I have great respect for people who can and will pledge fortunes to the benefit of their communities. Every community has this kind of philanthropist. Whenever asked, we’ve always attempted to work for material costs for charities and give our time. You probably have done the same. But we never actively sought charitable event photography. I didn’t know what we were missing!
Let me be clear that this is not doing free sittings as a perk for charitable donation. This scenario is not to my taste because it feels like the studio is sliding in on the coattails of the charity, often with what a hard-sell effort to get people to buy after the fact. I have only rarely heard of free sitting charitable promotions that sit well with my sense of ethics.
Here’s how I accidentally got hooked up with public relations charitable photography and how it works for us. A local luxury magazine, Colorado Expression, follows prominent community events and publishes social snaps of the organizers and donors. Fluff reportage unworthy of photojournalism you might think, but not so. Noticing that these pictures printed poorly in the otherwise glossy and well-designed magazine, I called the publisher and started a dialogue that eventually brought me to volunteer my decades of experience to making better images out of respect for the wonderful people who give fortunes to the public good. Bringing substantial people and technical skills to bear for fine imaging is a special talent that I (and you too!) can give.
Charitable PR photography has been an extraordinary opportunity to be introduced to some of the most exciting events and people we’ve had the privilege of meeting. These are potential clients we want forever.
Imagine dining at the Denver Art Museum fundraiser honoring a forward-thinking city planner, who just happened to be the protégé of Karl’s late mother, who served on the Denver Planning Commission. How about participating in the annual Medal of Honor convention, in the presence of scores of awe-inspiring past honorees who gave service above and beyond the call of duty? How about helping to influence Colorado legislation to smooth the path for citizens with disabilities through the Down Syndrome Educational Foundation event? The potential to go national with a new film for the Children’s Diabetes Foundation?
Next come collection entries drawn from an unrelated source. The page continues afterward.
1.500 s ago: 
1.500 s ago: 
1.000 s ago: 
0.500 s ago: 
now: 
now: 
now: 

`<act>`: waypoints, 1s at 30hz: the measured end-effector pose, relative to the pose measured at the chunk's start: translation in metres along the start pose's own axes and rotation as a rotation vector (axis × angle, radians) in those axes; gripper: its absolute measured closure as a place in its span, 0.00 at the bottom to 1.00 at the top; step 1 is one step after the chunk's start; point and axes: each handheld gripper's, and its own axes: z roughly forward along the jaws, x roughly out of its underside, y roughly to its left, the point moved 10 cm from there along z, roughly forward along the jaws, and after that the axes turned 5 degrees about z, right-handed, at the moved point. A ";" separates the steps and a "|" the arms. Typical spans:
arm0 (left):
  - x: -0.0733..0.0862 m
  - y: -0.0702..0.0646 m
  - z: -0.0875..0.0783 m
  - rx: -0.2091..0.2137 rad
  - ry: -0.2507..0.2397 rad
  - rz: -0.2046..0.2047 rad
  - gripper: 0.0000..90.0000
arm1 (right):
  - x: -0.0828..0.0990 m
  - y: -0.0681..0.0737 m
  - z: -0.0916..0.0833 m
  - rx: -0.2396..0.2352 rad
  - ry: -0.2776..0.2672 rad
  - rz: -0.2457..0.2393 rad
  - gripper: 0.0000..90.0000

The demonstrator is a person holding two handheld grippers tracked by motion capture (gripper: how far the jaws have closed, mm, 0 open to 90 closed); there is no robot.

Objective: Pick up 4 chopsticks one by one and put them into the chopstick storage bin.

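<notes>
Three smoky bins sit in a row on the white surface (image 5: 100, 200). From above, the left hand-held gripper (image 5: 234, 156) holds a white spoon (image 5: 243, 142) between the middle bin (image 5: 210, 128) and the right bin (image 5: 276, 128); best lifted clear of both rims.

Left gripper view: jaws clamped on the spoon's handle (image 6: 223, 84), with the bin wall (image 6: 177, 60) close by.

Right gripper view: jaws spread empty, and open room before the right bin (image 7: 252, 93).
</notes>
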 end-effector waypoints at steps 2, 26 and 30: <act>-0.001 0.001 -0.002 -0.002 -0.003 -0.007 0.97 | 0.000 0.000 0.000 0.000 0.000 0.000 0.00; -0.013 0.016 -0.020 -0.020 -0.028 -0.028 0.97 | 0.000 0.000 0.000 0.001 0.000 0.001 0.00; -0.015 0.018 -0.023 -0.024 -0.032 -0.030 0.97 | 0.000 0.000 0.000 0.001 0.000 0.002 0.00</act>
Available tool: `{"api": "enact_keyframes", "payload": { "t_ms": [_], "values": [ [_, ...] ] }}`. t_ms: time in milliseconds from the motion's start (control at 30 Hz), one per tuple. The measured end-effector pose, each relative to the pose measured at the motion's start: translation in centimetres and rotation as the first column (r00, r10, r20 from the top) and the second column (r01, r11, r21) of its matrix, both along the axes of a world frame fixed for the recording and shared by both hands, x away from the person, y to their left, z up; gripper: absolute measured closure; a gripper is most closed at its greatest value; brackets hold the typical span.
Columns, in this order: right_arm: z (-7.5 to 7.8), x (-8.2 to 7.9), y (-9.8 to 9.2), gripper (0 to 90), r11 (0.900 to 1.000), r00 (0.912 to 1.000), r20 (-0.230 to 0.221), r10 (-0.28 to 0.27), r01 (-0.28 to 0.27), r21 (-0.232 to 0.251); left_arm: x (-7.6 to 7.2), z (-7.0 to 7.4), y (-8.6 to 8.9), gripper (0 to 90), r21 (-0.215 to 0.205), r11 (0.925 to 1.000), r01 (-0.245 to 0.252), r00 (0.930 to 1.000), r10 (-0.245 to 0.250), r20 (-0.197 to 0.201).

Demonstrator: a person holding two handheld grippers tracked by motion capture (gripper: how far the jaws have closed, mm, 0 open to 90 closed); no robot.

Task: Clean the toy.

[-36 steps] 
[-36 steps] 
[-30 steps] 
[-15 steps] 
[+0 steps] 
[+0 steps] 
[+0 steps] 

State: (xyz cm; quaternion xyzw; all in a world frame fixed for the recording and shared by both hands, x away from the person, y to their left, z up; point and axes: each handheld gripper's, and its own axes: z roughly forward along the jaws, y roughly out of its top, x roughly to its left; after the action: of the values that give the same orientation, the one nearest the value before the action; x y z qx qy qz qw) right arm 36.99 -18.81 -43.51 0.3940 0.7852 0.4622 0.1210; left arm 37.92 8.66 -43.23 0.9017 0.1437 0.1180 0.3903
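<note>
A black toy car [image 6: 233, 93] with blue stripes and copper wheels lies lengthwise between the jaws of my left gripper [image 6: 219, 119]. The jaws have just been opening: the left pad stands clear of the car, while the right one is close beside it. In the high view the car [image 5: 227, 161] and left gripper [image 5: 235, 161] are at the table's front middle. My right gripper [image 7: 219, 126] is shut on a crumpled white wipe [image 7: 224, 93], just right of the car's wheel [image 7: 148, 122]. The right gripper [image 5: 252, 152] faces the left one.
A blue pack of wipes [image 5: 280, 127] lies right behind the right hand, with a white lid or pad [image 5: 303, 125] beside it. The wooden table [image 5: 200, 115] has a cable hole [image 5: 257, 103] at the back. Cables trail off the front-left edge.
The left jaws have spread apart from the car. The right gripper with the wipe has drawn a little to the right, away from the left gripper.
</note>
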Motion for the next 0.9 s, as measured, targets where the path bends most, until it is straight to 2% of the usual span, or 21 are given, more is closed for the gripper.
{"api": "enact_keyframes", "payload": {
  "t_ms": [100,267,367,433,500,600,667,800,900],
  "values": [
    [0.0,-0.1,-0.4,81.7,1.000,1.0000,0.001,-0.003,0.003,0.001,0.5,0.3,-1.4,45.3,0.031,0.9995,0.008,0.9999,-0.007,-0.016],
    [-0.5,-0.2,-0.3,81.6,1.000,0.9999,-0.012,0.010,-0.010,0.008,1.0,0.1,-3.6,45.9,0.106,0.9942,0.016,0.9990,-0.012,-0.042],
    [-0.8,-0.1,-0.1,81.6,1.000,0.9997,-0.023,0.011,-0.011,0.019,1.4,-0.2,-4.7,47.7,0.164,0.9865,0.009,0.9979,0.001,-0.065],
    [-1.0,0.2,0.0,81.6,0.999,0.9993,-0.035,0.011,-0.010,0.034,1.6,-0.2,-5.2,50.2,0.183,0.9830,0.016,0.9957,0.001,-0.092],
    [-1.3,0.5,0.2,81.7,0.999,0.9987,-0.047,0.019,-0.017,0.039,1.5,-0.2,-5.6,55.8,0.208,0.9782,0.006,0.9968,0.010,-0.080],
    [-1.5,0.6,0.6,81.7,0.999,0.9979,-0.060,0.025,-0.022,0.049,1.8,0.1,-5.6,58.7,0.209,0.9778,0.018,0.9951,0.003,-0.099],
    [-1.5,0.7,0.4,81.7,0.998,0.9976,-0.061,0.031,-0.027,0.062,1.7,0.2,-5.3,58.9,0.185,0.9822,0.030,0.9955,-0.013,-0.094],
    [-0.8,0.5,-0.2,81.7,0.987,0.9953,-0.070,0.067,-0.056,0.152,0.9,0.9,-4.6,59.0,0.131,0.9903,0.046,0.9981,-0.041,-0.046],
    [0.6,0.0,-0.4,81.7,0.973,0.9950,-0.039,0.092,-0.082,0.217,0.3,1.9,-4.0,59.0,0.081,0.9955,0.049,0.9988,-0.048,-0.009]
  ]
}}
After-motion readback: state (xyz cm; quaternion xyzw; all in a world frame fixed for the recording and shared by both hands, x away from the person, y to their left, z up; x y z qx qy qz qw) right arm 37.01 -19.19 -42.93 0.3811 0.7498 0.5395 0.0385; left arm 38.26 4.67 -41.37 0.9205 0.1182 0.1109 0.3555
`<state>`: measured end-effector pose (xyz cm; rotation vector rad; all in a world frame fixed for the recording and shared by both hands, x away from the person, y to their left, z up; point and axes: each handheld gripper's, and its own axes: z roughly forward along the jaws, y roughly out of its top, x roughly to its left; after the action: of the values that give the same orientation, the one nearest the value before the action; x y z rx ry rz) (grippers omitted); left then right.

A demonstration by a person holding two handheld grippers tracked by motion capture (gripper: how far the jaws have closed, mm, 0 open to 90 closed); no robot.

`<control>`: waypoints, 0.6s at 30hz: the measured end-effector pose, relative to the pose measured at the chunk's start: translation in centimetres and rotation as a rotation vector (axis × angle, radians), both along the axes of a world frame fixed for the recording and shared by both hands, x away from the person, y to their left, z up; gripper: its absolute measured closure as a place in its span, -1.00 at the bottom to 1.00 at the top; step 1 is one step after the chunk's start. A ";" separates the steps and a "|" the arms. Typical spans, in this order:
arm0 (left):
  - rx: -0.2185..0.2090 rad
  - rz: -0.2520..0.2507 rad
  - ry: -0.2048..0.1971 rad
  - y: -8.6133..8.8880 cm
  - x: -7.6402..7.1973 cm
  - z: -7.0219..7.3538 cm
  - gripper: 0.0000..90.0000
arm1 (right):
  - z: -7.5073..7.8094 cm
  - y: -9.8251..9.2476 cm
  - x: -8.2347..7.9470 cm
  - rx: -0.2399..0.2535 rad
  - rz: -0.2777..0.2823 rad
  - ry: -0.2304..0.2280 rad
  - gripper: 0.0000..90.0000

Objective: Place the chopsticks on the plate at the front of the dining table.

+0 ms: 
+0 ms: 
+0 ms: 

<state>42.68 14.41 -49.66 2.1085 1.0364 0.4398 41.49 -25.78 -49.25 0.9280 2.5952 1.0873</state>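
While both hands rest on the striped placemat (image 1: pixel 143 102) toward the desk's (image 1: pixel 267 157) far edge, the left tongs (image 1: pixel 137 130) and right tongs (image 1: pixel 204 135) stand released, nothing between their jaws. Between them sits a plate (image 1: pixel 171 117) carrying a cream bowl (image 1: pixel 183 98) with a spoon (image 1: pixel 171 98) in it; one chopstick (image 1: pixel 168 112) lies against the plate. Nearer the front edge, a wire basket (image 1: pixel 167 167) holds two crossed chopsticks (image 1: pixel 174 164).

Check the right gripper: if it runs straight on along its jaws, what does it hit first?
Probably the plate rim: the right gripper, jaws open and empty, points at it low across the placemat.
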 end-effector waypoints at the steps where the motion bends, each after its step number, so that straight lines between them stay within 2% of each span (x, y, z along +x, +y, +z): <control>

So how does this benefit our business? Charitable photography can easily become a huge time commitment. Obviously you must set limits that are right for you. I now ask our clients and potential clients about their favorite charities. Be prepared to sit and listen at length; they’ll want to tell you all kinds of information and talk about their friends who are also involved. The people who are desired boutique clientele generally know each other very well. Referring a quality professional who has embraced their own pet projects becomes an active topic of conversation, not just an occasional mention of a company that did a good job. Yes, you must have superior photographic capabilities, but it’s all about who knows you and your willingness to help.